The 51st State
*/****
starring Samuel L. Jackson, Nigel Whitmey, Robert Jezek, Emily Mortimer
screenplay by Stel Pavlou
directed by Ronny Yu
by Walter Chaw Called The 51st State abroad, Formula 51‘s more redneck-friendly-sounding retitling can be read as an astonishing commentary on the Ronny Yu film itself. Astonishing because it implies not only that the picture is self-aware, but also that it has actually somehow identified which formula it adheres to by number–something that strikes me as terribly useful in a shorthand way.

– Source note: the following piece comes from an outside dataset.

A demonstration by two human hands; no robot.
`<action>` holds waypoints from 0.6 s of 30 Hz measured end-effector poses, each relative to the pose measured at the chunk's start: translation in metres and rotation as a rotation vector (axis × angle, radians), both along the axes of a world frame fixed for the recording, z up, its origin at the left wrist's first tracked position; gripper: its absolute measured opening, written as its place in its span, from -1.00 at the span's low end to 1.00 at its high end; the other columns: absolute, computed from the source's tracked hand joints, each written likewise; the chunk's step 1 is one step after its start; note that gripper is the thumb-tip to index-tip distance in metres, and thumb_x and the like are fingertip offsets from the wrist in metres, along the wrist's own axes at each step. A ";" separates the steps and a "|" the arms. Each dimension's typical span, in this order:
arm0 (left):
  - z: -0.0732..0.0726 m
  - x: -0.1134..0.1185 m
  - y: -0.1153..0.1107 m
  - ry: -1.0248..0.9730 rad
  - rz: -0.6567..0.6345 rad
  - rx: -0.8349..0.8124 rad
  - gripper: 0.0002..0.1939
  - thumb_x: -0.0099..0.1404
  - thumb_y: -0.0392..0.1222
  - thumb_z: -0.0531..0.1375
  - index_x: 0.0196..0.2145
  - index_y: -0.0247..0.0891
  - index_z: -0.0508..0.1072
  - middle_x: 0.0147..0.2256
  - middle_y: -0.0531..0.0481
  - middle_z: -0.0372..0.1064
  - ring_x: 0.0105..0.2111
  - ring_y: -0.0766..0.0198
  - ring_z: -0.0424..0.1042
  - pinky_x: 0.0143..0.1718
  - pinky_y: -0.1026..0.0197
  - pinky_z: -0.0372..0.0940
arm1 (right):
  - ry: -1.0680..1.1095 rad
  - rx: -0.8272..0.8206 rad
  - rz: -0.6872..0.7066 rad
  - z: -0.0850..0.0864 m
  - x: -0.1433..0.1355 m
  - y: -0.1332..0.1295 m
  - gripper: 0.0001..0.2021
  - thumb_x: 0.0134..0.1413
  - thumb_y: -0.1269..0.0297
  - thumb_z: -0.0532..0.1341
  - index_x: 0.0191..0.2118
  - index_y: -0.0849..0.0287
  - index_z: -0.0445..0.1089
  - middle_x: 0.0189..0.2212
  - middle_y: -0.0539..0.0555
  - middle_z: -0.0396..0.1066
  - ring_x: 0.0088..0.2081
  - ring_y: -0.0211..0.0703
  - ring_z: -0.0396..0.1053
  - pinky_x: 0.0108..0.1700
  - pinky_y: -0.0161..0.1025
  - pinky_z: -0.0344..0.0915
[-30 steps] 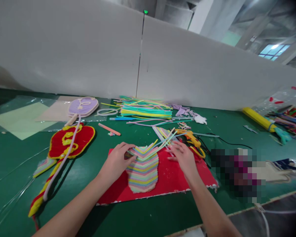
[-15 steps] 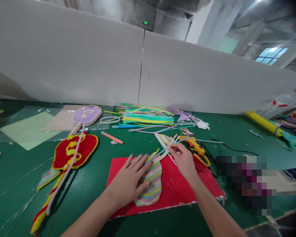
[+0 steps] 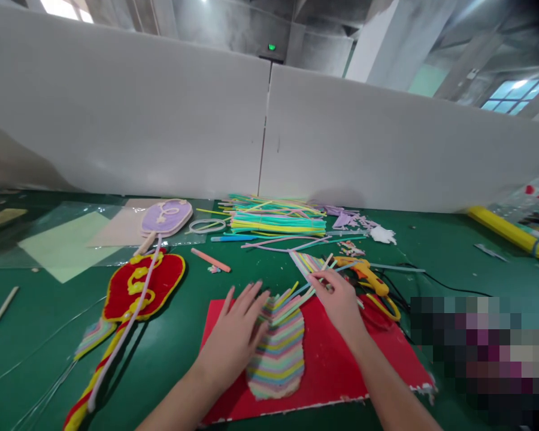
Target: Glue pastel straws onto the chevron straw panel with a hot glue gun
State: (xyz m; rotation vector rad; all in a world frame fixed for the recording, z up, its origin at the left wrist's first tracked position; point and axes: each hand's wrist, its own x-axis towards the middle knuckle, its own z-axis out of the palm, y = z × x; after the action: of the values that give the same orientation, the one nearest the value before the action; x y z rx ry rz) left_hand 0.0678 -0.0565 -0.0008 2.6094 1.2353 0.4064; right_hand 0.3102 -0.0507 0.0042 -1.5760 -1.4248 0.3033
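A rounded piece of pastel-striped pipe cleaners [image 3: 281, 374] in zigzag rows lies on a red board [image 3: 336, 371]. My left hand [image 3: 238, 329] rests over its left side, fingers stretched and spread, holding nothing. Loose pipe cleaner ends stick out from the top right of the piece. Among these ends my right hand [image 3: 339, 299] pinches a pipe cleaner with thumb and forefinger; exactly which strand is hard to make out. Just behind those fingertips sits a second striped piece [image 3: 303, 261], partly covered.
A yellow glue gun [image 3: 366, 276] and yellow-handled scissors [image 3: 388, 308] lie to the right. Bundled pipe cleaners [image 3: 278, 224] are at the back. On the left are a red fan [image 3: 161, 281] with yellow trim and a purple fan [image 3: 173, 216]. A white partition [image 3: 184, 126] stands behind.
My left hand has slid slightly left off the striped piece, exposing more of its zigzag rows. The right hand stays at the loose ends. The whole view has shifted a little.
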 end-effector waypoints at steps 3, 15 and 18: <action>-0.010 -0.004 0.007 -0.058 0.085 -0.016 -0.63 0.42 -0.14 -0.04 0.13 -0.14 0.29 0.22 -0.08 0.18 0.24 0.12 0.12 0.26 -0.20 -0.03 | 0.025 -0.007 -0.138 0.000 0.022 -0.001 -0.62 0.08 -0.07 0.12 -0.38 0.16 0.46 -0.42 0.12 0.48 -0.40 -0.11 0.39 -0.31 -0.20 0.30; -0.015 -0.007 0.013 -0.171 0.088 -0.073 -0.69 0.38 -0.07 0.02 0.03 -0.10 0.34 0.15 -0.04 0.27 0.16 0.14 0.24 0.25 -0.16 0.01 | 0.006 0.008 -0.274 -0.002 0.042 0.004 -0.61 -0.02 -0.10 0.19 -0.45 0.18 0.46 -0.50 0.08 0.43 -0.49 -0.16 0.30 -0.39 -0.21 0.27; -0.016 -0.008 0.016 -0.172 0.088 -0.101 -0.67 0.38 -0.05 0.01 0.06 -0.09 0.33 0.16 -0.03 0.26 0.17 0.15 0.23 0.26 -0.14 0.01 | -0.041 0.016 -0.165 -0.004 0.029 0.002 -0.67 0.00 -0.03 0.20 -0.45 0.15 0.46 -0.50 0.04 0.40 -0.50 -0.21 0.26 -0.37 -0.23 0.27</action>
State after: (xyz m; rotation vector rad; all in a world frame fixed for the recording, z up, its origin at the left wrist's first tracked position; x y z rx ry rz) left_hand 0.0599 -0.0409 -0.0168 2.3869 1.2800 0.5571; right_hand 0.3389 -0.0484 -0.0001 -1.6832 -1.3150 0.1625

Elmo (Samuel L. Jackson) is a brilliant pharmacology student who, in a very clever prologue set in 1971, has the course of his life changed by an unsympathetic traffic cop and what looks like a kilo of pot. The possibilities for social commentary, however, swiftly devolve into what is apparently an extremely racist film by a Chinese filmmaker who doesn’t particularly care for Yanks and Brits and is content to sketch them in broad and unflattering stereotypes. Elmo in the present has created a wonder-drug hybrid consisting of cocaine, heroin, acid, and Skittles (apparently) for evil drug lord Lizard (Meat Loaf), but Elmo would like to go free agent and contrives to blow Lizard up and sell his drug, the titular “Formula 51,” to evil English drug lord Durant (Ricky Tomlinson).

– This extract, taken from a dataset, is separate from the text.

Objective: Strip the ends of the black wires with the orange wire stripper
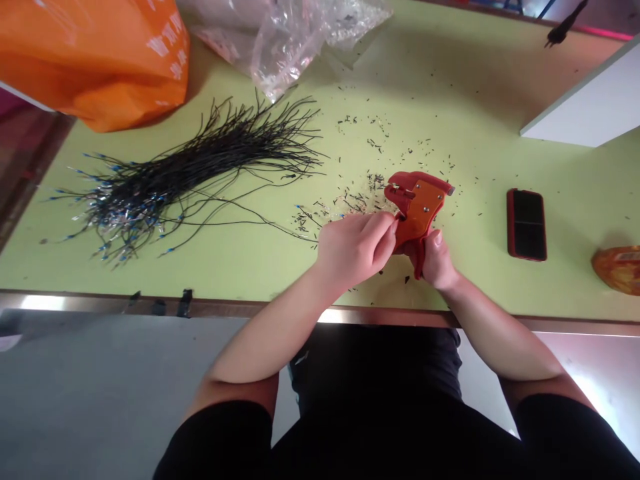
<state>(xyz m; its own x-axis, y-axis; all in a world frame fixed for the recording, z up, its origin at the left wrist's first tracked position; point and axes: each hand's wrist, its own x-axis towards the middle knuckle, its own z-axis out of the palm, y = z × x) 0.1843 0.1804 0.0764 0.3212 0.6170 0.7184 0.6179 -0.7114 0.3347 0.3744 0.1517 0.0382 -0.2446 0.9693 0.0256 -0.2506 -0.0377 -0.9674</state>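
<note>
My right hand [438, 260] is closed round the handles of a red and orange wire stripper [420, 207], held above the table with its jaws toward the upper left. Close against the tool's lower jaw, my left hand [355, 247] is pinched on a thin black wire [287, 230], which trails left from the fist. The wire's end at the stripper is hidden by my fingers. To the left lies a thick bundle of black wires [190, 163], many with blue pieces at their left ends.
Tiny black offcuts [373, 183] litter the green table [480, 267]. A phone [527, 225] and an amber container [620, 268] lie right. An orange bag [100, 60] and clear plastic bags [290, 40] stand at the back; a white panel [590, 100] rises at right.
</note>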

On his trail are assassin Dakota (Emily Mortimer) and football hooligan DeSouza (Robert Carlyle), alternately charged with protecting and killing Elmo while rekindling their failed romance. It’s telling that by the end their allegiances remain as muddy as the resolution of their relationship–it’s not mysterious, understand, it’s sloppy. Though I’m tempted to blame the actors for their teeth-clenched performances, it’s probably closer to the culprit to pinpoint first-time screenwriter Stel Pavlou, who writes in English like I write in Tagalog. I don’t, is what I’m saying.

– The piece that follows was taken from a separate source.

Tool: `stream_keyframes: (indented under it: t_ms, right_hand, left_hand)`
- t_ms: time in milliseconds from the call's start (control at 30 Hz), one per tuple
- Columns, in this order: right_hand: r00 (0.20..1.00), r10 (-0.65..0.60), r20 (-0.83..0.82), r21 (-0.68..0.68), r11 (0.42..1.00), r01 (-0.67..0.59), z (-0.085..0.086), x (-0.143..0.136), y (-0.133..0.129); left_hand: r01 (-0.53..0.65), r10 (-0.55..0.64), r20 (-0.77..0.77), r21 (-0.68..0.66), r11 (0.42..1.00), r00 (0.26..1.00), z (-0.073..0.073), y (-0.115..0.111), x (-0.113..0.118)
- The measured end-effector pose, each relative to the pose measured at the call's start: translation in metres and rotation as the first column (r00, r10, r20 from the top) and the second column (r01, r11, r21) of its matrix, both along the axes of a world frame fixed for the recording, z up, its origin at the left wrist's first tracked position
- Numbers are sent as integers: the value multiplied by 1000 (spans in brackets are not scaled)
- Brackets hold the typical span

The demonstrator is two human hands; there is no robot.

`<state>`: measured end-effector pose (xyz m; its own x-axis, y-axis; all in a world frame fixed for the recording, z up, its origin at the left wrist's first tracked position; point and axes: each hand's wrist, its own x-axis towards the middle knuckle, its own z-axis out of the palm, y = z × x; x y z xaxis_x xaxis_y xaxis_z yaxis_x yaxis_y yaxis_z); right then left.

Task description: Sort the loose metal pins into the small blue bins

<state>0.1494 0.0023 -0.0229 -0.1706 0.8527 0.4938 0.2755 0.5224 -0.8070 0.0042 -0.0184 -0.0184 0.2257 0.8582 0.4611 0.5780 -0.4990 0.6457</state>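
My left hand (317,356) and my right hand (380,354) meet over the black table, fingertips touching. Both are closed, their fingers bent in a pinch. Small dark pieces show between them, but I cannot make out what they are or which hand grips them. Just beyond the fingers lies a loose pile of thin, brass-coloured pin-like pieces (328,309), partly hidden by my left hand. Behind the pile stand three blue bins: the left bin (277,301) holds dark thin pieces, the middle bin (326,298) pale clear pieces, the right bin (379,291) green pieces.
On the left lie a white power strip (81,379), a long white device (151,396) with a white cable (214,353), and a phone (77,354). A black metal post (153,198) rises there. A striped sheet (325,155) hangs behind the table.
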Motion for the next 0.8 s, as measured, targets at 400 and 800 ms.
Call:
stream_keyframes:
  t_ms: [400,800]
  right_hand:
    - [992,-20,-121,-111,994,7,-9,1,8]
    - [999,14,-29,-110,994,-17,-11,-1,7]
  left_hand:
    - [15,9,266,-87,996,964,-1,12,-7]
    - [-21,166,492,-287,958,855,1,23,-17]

Although moments of it remind a little of the breathless joy of Hong Kong cinema of the late-Eighties into the early-Nineties (Yu’s own The Bride with White Hair among them), Formula 51 is joyless and ugly despite the best efforts of its “up” score, courtesy of Headrillaz. From explosive diarrhea to bushels of blood squibs to a screenplay that consists basically of “fuck” and “bollocks,” Formula 51 is a meaningless wallow in the stagnant end of the taste pool. Poorly written, conceived, and executed and featuring a weird Almodovar sex scene and a bit stolen from The Meaning of Life for no discernable reason, Formula 51 is a disappointing throwback to the kind of HK transplant gun-love chop-socky that used to feature people like Dennis Rodman and Lou Diamond Philips. Perhaps it’s time for Yu to take a cue from Phillip Noyce, who recently scored with two films shot in his native Australia (Rabbit-Proof Fence and The Quiet American) after a few years spent churning out varying degrees of garbage in Hollywood: you can go home again, and sometimes you should.